Mattie hugged me hard as I lowered the head of her bed. She pulled the
white spread over her gaudy hospital gown and closed her eyes. “Thank you, Doll
Baby, I love you.”
“I love you too, Mattie, and I’m glad you’re all right. I’ll hurry back
with those envelopes. An no one will ever know.”
In less than a half hour, I was
driving down Mattie’s quiet street, of small, neat brick homes and the
occasional loose pet dog or cat. I had oldies rock music on the radio, loud,
but was too worried about Mattie to really hear the words. The weather was
dreary, cool, and overcast, winter in South Louisiana. Mattie’s friend,
Margie, in a pink jogging suit, ran out of her house and waved for me to stop
as I passed. She was tiny, with brown and gray curls, pleasant and interesting.
“How is Mattie?” She called as I
rolled down the window. “I went over there when I saw the ambulance this
morning, but she was already unconscious. No one would tell me anything. I
picked up the dishes and chair she knocked over when she fell, and locked up
her house after they left. I’ve been worrying about Mattie all day.” She looked
about to cry. Miss Margie was such a good friend to Mattie, probably better
than Mattie was to her. But she loved Mattie, just as I did.
“She’s fine, Miss Margie, don’t
worry. It was just a small stroke, and she’s already her old self, ordering
everyone around.” We both laughed.
“That sounds like Mattie.” She shook
her head, still smiling.
“Miss Margie, Mattie wants me to get
some things for her. And she’s been worrying that someone might have been in
her house. I think the stroke left her anxious. No one has been there today,
have they?”
“No, I would have seen them. I’ve
been watching all day, hoping for news.”
“Good, I’ll tell her that, and I’ll
tell her you were worrying about her. I better get her things and get back to
the hospital. She was still anxious and fretful when I left. I promise to call
you from the hospital later with news.”
At the door to Bluebeard’s Room,
Mattie’s middle bedroom, I stopped, wondering what I would find in there. Even
when I lived with Mattie years ago when I lost Free, my baby, and was so sad I
couldn’t eat and washed my hands all the time, I mostly stayed out of
Bluebeard’s Room. So many strange sights and smells in there.
Mattie had been so secretive and
nervous at the hospital. What if she had brain damage from the stroke and was
talking out of her head?
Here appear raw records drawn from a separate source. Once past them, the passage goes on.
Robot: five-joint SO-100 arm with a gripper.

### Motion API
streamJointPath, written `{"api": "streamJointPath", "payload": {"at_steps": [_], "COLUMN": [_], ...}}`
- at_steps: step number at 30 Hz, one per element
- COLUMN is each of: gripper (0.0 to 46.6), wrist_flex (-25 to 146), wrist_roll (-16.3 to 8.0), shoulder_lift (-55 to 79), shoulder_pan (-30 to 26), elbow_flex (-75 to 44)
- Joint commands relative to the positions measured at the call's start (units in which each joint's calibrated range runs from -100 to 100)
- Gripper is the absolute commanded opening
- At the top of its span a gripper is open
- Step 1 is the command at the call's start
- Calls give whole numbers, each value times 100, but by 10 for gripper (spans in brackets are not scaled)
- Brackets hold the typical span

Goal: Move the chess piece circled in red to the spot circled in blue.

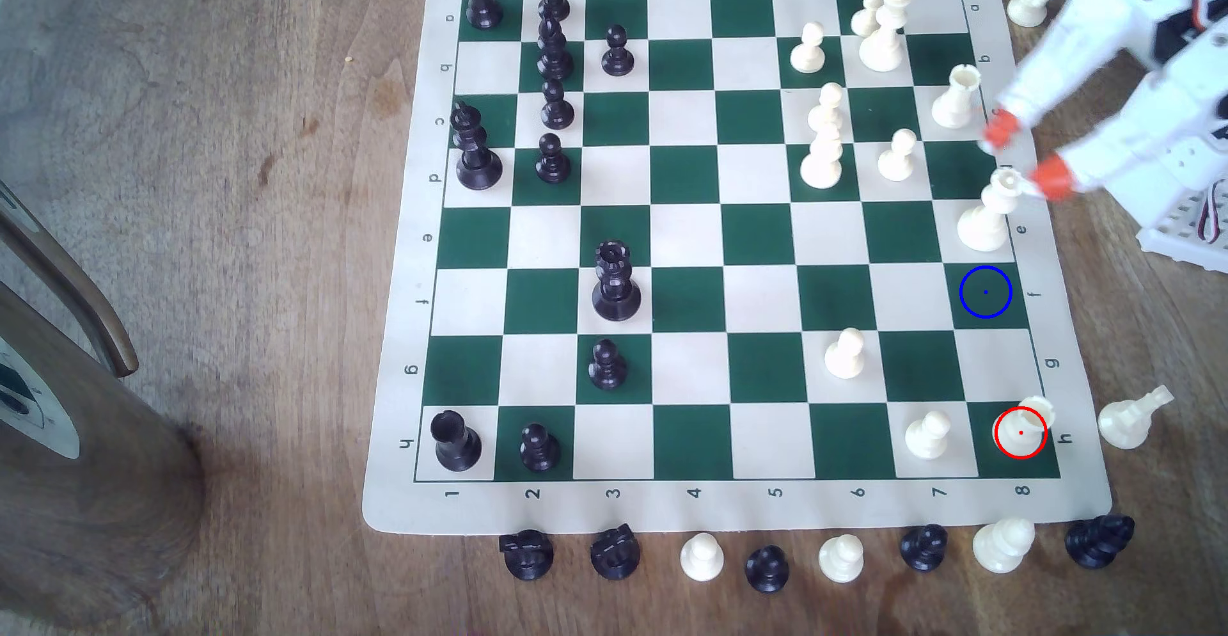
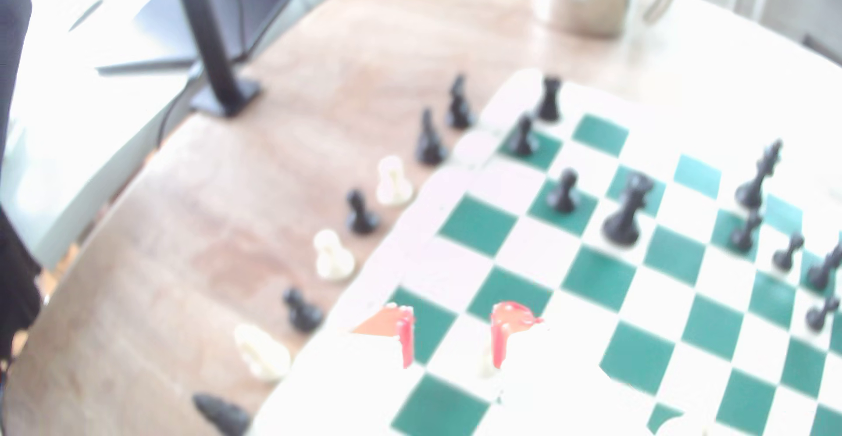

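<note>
cream rook point(image 1: 1023, 427) | notched top | red-ringed corner square | upright

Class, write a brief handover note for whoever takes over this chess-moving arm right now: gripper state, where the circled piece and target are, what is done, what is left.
Gripper: open, empty, hovering at the board's edge on the exterior view's right, beside the cream queen.
Rook circled in red: upright on its corner green square, untouched.
Blue-circled square: free, two squares away in the same column.
Done: nothing yet.
Left: reach the rook, grip, lift, place on the blue spot.
</note>
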Motion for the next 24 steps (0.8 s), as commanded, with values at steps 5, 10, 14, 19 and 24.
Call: {"api": "streamJointPath", "payload": {"at_steps": [5,10,14,19,24], "gripper": [176,168,168,179,216], "wrist_flex": [957,408,-272,-943,-1328], "wrist_roll": [-718,-913,-982,-1040,-1070], "shoulder_lift": [1021,1649,2234,2820,2897], "shoulder_pan": [-1248,-1514,-1686,-1718,-1749], "elbow_flex": [-702,-177,204,712,1047]}}
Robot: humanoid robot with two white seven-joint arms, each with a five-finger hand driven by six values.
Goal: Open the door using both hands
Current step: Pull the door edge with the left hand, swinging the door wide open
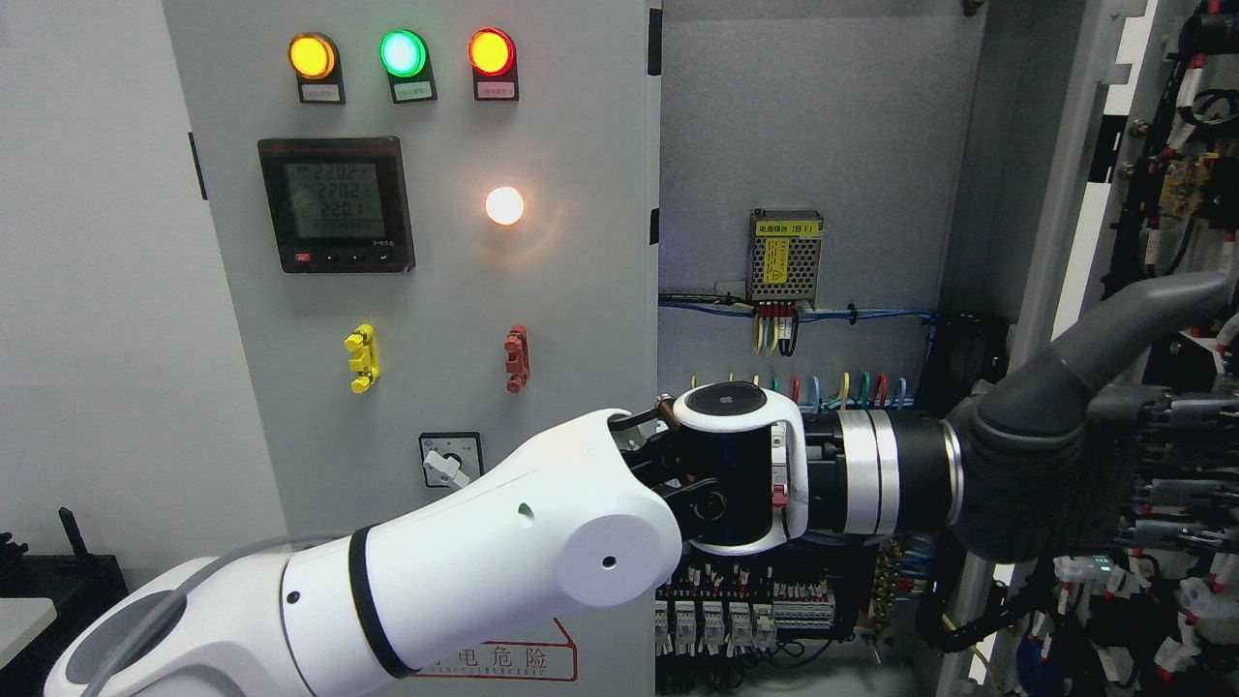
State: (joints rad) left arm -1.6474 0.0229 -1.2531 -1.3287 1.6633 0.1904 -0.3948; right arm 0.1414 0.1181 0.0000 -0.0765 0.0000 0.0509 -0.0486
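Observation:
My left arm (465, 571) comes in from the lower left and reaches across to the right. Its dark hand (1152, 436) lies against the inner side of the right cabinet door (1065, 232). The thumb (1162, 310) sticks up to the right and the fingers (1176, 465) stretch out flat among the door's wiring, holding nothing. The right door stands swung open, showing the cabinet's inside (823, 145). The right arm is out of view.
The left cabinet panel (561, 319) is closed and carries three lit lamps (402, 53), a meter (336, 203), a glowing button (504, 205) and a rotary switch (448, 463). A power supply (786, 257), wires and breakers (736, 620) sit inside.

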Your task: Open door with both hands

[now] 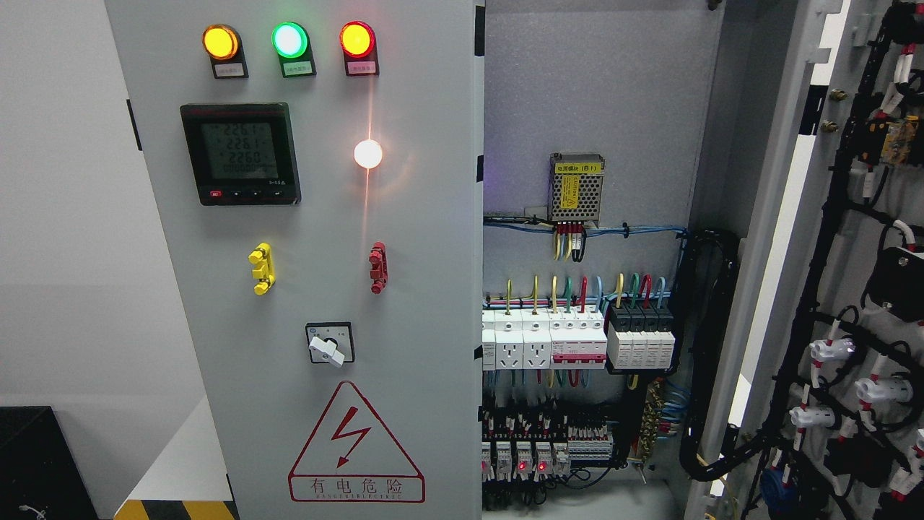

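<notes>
A grey electrical cabinet fills the head view. Its left door (404, 303) stands closed and carries three lit lamps (289, 40), a digital meter (240, 153), a yellow handle (260, 269), a red handle (377, 267), a rotary switch (330, 344) and a red warning triangle (355, 448). The right door (816, 238) is swung wide open to the right, its inner face showing black cable bundles. Between them the cabinet interior (592, 108) is exposed. Neither of my hands nor arms shows in the frame.
Inside the cabinet sit a meshed power supply (576, 188), white breakers and sockets (541, 343) and lower terminal rows (548, 451). A black box (36, 462) stands at the lower left by the wall, next to yellow-black floor striping (177, 510).
</notes>
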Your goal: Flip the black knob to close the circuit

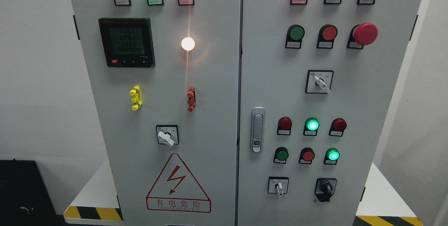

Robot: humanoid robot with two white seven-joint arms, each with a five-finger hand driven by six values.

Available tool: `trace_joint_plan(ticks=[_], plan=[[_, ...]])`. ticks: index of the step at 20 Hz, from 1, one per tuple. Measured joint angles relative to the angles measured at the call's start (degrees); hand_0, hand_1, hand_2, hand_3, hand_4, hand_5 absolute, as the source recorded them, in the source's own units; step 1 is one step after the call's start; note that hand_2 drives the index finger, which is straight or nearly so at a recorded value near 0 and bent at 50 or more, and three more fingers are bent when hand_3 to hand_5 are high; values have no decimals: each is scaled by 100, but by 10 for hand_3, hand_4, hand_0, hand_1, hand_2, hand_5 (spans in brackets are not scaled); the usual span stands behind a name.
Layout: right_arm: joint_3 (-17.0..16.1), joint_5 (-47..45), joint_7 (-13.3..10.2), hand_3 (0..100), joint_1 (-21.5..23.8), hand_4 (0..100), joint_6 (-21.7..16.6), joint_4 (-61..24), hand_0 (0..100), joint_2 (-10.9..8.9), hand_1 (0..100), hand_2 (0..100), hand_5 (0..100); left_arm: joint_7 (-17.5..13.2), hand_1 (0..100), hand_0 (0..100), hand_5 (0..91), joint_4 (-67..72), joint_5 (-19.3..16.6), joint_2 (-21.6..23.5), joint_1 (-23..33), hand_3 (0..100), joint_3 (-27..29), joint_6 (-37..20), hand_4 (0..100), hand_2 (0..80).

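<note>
Robot body: nothing of it is caught by the head view, so colours, shapes, cabling, screws and markings cannot be recorded from this frame.

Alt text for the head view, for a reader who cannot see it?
A grey two-door electrical cabinet fills the head view, with no robot hand in sight. The black knob sits untouched at the right door's lower right, beside a white selector switch. The left door carries a digital meter and a lightning warning sign.
</note>
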Motion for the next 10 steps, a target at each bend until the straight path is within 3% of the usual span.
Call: trace_joint_plan(ticks=[6, 9, 10], plan=[[1, 868, -5, 107, 234, 42, 0, -1114, 0, -22, 111, 0, 0, 0, 556, 120, 0, 0, 0, 0, 0, 0, 0, 0, 0, 0], [-40, 1376, -122, 222, 298, 183, 0, -1730, 0, -50, 115, 104, 0, 0, 556, 120, 0, 0, 0, 0, 0, 0, 0, 0, 0, 0], [-57, 1544, -153, 304, 324, 274, 0, -1943, 0, -61, 116, 177, 10, 0, 556, 120, 0, 0, 0, 0, 0, 0, 0, 0, 0, 0]])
I was afraid she would get like my sweet, pretty
grandmother, when she had “hardening of the arteries” and wandered around with
her blue crystal rosary, staring at the levee. I knew no matter what happened I
would always take care of Mattie.
Finally I pushed open the door to
Bluebeard’s Room. It was musty, as I expected, and had even more junk than I
remembered. I breathed through my mouth and tried to ignore the smell. Mattie
needed me to help her. That was all that mattered. There were five stacks of
newspapers, the ones I was to dig through, against the far wall. To one side
was Grandma’s old mahogany desk, where she used to do paperwork and pay bills
before she got sick. It was dusty and missing a leg, but Mattie had three old
encyclopedias where the leg should be. The rest of the encyclopedias were next
to the stacks of newspapers. The desk was covered with empty King Edward cigar
boxes. (I remembered those boxes from when I was a child.) I wondered if Mattie
had anything hidden in those cigar boxes, like her coin collection, from my two
cousins.
The Cattleman magazines, stacked neatly, were to the right of the
newspapers, just as Mattie had said. There was even a faded silk flower
arrangement from a funeral in one corner, next to a broken step ladder and the
faded plastic Big Wheel my younger brothers used to ride when they visited.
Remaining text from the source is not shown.